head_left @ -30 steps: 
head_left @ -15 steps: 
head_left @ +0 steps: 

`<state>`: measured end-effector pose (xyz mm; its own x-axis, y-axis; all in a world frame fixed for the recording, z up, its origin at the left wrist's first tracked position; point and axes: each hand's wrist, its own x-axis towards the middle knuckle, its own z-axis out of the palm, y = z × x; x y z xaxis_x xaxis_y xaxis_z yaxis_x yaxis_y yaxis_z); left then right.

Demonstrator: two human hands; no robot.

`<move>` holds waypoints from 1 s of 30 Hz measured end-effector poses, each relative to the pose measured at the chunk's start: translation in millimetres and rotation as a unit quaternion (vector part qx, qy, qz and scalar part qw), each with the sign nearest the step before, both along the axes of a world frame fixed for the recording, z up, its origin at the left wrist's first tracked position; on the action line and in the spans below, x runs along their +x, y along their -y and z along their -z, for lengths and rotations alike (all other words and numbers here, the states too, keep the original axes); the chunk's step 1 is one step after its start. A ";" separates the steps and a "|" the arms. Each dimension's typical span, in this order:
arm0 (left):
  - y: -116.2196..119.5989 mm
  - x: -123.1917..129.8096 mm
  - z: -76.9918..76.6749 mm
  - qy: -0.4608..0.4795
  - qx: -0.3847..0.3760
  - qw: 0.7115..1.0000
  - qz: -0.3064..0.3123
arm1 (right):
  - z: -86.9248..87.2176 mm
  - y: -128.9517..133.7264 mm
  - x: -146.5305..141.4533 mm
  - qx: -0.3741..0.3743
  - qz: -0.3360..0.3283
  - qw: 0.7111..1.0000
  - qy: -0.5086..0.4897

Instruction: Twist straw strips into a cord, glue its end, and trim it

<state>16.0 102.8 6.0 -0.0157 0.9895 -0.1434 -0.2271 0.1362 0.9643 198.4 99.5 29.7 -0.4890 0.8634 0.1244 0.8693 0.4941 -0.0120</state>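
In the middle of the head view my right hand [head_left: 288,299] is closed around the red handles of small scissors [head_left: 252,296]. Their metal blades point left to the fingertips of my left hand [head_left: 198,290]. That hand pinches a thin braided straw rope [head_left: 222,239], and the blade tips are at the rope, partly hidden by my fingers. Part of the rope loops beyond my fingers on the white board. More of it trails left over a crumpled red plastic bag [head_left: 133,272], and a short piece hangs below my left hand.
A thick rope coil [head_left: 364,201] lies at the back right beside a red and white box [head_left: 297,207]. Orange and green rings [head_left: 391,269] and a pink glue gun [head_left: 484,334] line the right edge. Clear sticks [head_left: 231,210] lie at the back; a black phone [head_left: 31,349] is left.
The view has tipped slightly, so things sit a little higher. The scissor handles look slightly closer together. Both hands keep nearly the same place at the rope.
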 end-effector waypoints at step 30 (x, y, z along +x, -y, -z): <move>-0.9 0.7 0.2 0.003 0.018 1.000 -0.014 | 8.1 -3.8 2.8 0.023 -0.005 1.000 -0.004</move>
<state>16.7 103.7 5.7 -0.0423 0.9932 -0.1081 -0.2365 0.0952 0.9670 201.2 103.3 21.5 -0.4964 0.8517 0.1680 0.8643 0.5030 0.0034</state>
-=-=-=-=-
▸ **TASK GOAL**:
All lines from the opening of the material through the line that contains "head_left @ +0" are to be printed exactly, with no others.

▸ **RESULT BELOW**:
head_left @ -30 steps: 
head_left @ -15 steps: 
head_left @ +0 steps: 

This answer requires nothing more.